In the past few years, our cloud service provider, AWS, has been overall pretty reliable. But like everything in life, nothing is perfect and as Werner Vogels (CTO of Amazon) repeated many times - “Everything Fails All the Time”.
Over the years, we have seen regional outages affecting a subset of the services that we leverage. When those outages occurred, we often relied on another AWS region to quickly spin something up that allowed us to continue delivering our services. About 4 years ago, we delivered our multi-regions feature to reduce latency, and just recently we worked towards leveraging those regions in an active-active way for our search infrastructure. The main driver was to improve resiliency and to handle those outages the same as any given Tuesday.
Before diving in, what is active-active? The idea is to duplicate your infrastructure in two (or more) geographic locations, split the traffic between them and actively handle live traffic using all locations.
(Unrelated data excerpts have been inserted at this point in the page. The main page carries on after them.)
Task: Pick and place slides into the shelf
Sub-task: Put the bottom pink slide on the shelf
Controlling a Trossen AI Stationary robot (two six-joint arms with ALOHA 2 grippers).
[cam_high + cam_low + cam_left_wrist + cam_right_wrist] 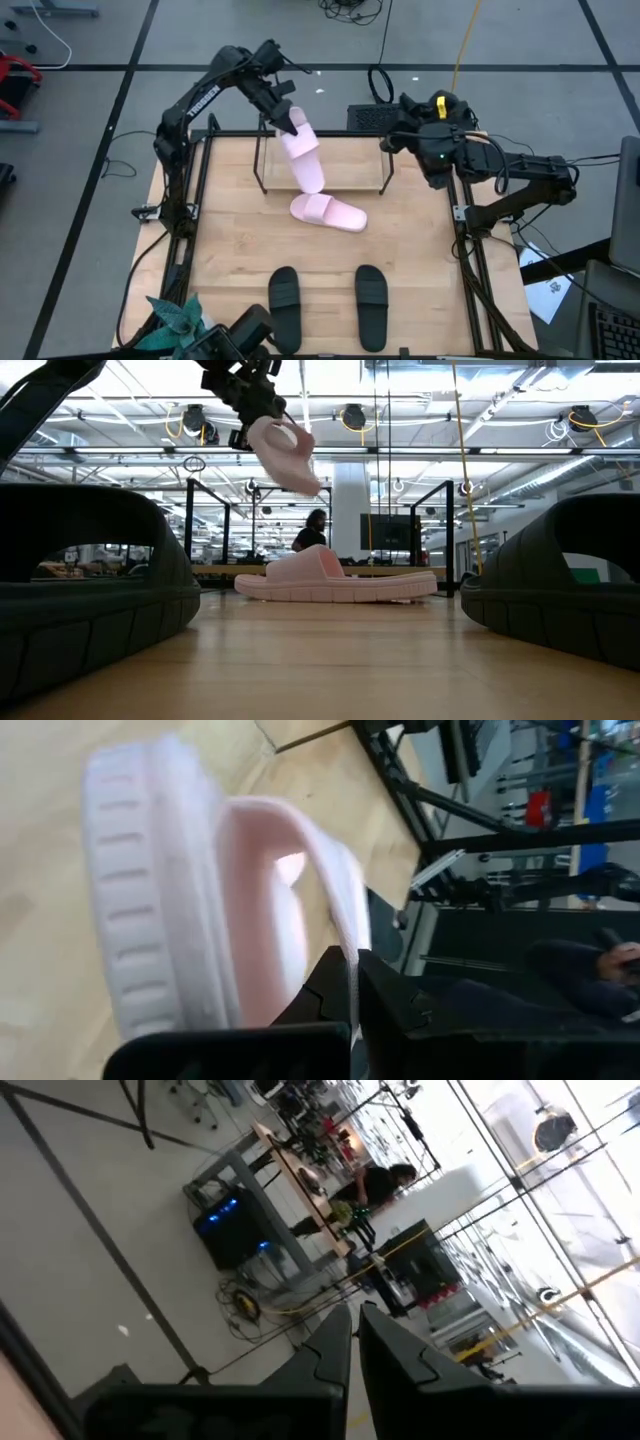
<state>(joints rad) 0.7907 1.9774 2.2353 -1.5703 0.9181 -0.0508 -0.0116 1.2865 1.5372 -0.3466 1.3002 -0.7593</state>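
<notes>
Both arms are dark, near-black jointed links; the left arm [200, 100] carries white lettering along one link; the right arm [520, 180] has a yellow part and a small green light near its wrist, with black cables trailing beside it.

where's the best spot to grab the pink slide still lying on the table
Take the pink slide by its wide top strap, coming from straight above. It lies flat, sole down, so the arched strap stands proud and a finger can slip into the open toe. The shut right pincer is free.
</notes>
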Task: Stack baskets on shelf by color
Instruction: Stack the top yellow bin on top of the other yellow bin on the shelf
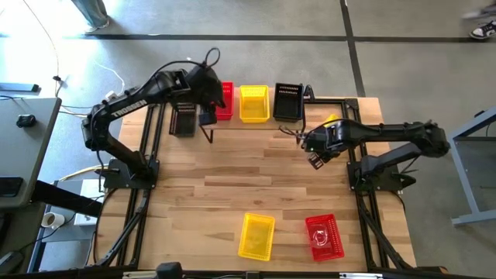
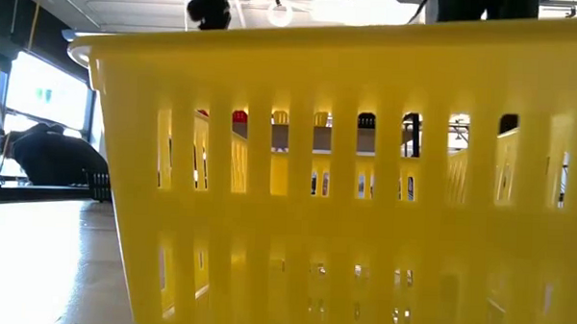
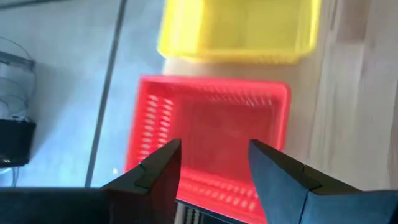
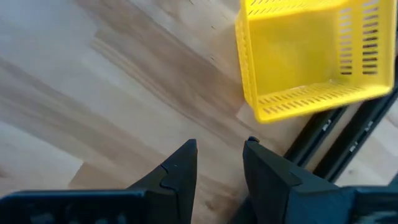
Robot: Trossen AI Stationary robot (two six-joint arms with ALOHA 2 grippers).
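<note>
The left gripper (image 3: 211, 165) hangs over the red basket (image 1: 225, 101) at the shelf's (image 1: 263, 125) left end, at twelve o'clock on the table, fingers apart and empty; a yellow basket (image 1: 253, 103) and a black basket (image 1: 288, 101) sit beside it; the right gripper (image 4: 219, 163), at three o'clock, is parted, holding nothing.
</note>
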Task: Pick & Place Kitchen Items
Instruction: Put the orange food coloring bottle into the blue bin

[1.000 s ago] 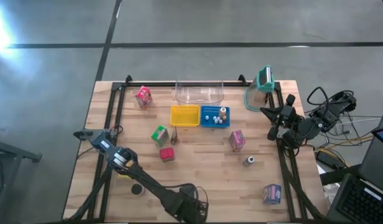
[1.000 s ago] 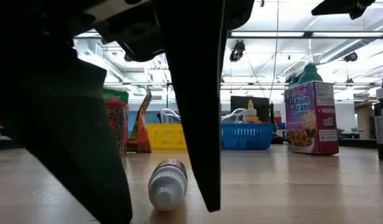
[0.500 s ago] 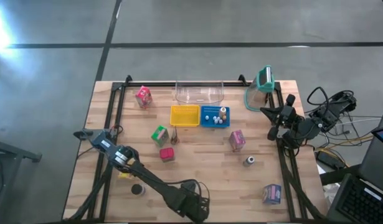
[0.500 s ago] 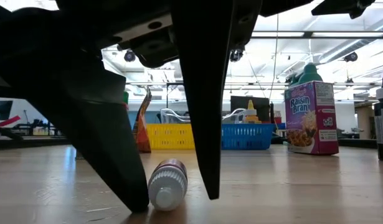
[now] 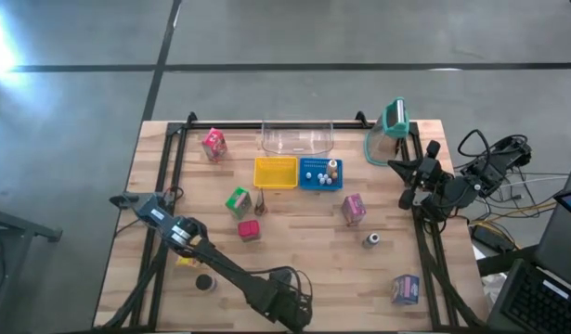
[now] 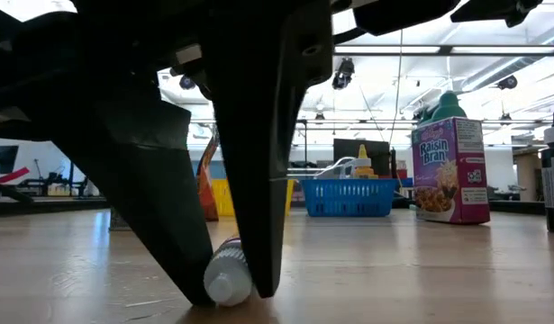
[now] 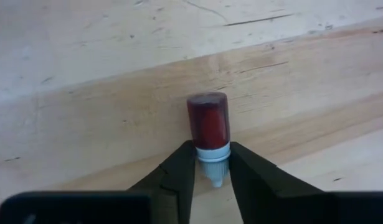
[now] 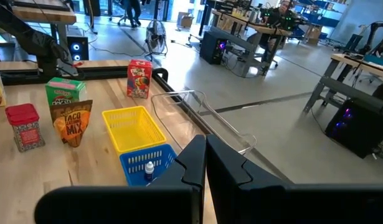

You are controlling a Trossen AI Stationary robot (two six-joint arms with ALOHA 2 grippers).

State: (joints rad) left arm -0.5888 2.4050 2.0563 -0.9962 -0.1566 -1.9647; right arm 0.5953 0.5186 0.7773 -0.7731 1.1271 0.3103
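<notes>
Left gripper (image 7: 212, 177) low at table's near-left, fingers (image 7: 179, 171) pinching cap end of small red bottle (image 7: 207, 121) lying flat. Grip near tip — lift slow, level. Right gripper (image 8: 203, 163) clamped empty, parked right edge.

1. The small bottle (image 7: 208, 127) between the left hand's (image 7: 211, 171) dark fingers was deep red with a white cap.
2. The worktop (image 5: 294, 250) under that hand was pale wood with fine darker grain lines.
3. Ahead of the right hand (image 8: 205, 163) lay a yellow basket (image 8: 134, 127) and a blue basket (image 8: 141, 162), both with mesh walls.
4. Beyond the yellow basket stood a red canister (image 8: 23, 124), a green carton (image 8: 65, 92), an orange-brown packet (image 8: 71, 121) and a pink carton (image 8: 139, 78).
5. Far from the left hand, a purple carton (image 6: 449, 171) showed a picture of cereal.
6. Near the right hand, the jug's lid (image 5: 394, 117) was teal.
</notes>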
Health checks are configured to automatically switch the traffic toward the healthy region.
In this post we will explain the following:
- What we focused on for this first phase of the project.
- The compromises we had to make.
- The challenges.
- How we tested the solution.
- How we seamlessly migrated organizations that are active-active.
We had 4 main objectives for this project:
- Make our search infrastructure active-active.
- Have automated health checks to trigger failover in case of an outage.
- Add as little extra AWS cost as possible.
- Make this available without asking customers to change their implementation.
We are committed to delivering outstanding uptimes with a focus on search queries, so our attention was first and foremost on the search infrastructure. This means that in the event of downtime in our main region, everything related to search queries would continue to work but other services might be impacted (i.e., administration console, content ingestion, analytics, etc.). We also focused on our US region, since this is where most of our customer organizations are deployed. In future phases, we are planning to bring this feature to other regions as well.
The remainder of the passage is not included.